Problem to solve:
For this exercise, restate word for word only the lines from the first line of the data to the line containing "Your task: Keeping".

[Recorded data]
.....

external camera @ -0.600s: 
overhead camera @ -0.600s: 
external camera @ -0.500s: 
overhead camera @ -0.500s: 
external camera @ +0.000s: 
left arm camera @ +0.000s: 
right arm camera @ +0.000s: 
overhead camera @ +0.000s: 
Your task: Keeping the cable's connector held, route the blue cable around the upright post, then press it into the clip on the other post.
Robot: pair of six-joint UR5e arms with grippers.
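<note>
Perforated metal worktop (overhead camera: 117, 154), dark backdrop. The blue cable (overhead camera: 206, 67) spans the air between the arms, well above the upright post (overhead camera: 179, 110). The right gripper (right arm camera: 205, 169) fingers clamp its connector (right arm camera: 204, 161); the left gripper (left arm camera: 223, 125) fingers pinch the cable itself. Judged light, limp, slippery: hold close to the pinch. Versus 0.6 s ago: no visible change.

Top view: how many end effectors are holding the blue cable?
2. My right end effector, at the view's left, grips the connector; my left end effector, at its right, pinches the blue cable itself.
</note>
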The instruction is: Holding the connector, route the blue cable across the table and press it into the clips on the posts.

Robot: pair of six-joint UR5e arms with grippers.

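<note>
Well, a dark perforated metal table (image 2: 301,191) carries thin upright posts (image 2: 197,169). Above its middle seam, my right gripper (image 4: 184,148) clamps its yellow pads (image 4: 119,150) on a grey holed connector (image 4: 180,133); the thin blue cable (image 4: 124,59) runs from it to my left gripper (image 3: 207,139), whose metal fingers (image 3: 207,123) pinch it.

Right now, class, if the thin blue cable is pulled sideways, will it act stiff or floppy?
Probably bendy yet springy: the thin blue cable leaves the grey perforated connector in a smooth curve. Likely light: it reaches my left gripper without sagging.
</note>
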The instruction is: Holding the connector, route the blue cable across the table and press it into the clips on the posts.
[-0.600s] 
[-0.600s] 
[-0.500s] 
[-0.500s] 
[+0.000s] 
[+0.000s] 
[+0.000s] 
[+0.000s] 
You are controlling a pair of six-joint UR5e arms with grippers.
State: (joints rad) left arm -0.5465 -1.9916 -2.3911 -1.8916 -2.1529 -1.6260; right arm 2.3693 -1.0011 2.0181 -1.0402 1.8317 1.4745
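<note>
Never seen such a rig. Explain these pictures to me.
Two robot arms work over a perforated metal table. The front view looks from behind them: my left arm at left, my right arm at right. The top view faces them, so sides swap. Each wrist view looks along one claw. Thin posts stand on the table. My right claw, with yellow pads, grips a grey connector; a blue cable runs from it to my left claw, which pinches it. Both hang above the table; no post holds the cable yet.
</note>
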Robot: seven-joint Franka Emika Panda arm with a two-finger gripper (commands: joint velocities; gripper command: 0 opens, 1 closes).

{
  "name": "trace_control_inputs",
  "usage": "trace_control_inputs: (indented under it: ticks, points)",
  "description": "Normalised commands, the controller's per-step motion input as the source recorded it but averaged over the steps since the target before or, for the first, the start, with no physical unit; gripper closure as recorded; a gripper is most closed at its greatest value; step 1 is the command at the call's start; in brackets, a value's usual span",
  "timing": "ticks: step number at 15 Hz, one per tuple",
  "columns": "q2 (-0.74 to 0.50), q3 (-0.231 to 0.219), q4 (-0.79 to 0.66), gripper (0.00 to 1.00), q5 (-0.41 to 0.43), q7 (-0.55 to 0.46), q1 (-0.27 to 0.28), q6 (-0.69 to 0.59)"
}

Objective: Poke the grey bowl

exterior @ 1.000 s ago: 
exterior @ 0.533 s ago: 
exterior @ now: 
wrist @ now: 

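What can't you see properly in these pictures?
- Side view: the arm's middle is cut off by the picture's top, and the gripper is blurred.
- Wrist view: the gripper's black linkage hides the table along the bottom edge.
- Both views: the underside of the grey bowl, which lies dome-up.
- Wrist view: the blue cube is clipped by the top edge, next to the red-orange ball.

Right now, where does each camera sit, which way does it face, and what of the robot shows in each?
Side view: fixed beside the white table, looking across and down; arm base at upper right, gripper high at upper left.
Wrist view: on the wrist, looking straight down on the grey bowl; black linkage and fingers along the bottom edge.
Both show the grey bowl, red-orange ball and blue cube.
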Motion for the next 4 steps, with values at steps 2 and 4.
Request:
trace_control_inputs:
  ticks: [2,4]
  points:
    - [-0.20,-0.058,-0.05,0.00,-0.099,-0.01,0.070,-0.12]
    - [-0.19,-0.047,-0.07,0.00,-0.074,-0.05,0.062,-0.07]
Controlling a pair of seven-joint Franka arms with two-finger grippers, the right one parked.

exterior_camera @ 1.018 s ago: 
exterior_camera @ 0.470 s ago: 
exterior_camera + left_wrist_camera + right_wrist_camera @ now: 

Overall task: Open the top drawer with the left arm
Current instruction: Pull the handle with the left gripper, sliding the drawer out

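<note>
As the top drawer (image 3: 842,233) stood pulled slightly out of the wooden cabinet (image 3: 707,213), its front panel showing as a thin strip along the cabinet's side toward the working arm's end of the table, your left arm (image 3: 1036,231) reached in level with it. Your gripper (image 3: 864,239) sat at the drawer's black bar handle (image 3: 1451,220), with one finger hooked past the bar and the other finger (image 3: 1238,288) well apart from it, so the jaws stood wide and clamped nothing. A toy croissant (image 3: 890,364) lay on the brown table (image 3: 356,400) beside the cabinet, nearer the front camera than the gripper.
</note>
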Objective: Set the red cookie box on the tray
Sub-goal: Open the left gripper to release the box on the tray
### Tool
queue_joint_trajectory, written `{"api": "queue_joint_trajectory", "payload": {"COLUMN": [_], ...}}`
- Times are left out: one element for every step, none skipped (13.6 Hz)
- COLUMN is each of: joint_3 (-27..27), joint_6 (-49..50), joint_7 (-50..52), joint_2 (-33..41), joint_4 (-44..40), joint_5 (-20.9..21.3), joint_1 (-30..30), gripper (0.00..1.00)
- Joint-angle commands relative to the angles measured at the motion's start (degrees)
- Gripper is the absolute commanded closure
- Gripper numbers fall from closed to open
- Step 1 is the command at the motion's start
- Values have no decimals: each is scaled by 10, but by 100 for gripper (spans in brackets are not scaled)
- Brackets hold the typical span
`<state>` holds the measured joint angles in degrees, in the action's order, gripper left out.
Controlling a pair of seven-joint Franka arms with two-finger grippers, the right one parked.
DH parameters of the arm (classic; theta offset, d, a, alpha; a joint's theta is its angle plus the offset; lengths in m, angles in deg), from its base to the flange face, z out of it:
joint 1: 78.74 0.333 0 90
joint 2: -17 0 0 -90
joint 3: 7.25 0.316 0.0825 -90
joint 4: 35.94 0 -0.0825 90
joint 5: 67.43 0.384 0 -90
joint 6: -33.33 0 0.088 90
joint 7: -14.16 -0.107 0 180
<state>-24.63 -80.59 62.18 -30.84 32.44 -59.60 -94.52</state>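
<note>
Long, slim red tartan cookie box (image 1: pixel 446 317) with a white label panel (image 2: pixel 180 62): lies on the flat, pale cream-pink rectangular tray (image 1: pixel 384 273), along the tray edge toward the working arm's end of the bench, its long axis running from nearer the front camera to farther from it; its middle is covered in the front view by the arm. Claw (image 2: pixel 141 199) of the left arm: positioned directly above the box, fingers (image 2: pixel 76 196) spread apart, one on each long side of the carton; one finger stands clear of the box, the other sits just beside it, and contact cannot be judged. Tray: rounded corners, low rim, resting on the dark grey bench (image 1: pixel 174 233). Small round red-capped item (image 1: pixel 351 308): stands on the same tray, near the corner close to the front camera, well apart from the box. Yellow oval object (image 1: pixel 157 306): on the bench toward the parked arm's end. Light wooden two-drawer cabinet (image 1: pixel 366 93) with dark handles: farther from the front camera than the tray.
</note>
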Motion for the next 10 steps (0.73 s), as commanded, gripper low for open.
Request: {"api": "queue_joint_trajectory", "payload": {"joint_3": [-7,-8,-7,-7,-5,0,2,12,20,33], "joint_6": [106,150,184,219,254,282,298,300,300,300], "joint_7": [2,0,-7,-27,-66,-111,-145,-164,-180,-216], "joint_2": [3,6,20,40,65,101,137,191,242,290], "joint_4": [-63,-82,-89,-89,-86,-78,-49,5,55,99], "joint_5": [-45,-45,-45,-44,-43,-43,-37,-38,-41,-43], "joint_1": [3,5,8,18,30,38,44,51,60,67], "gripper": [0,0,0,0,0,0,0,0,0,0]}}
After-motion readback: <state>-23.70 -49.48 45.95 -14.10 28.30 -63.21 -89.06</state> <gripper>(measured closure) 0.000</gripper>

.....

Exercise result:
external camera @ -0.600s: 
overhead camera @ -0.600s: 
external camera @ -0.500s: 
overhead camera @ -0.500s: 
external camera @ +0.000s: 
left arm camera @ +0.000s: 
right arm camera @ +0.000s: 
overhead camera @ +0.000s: 
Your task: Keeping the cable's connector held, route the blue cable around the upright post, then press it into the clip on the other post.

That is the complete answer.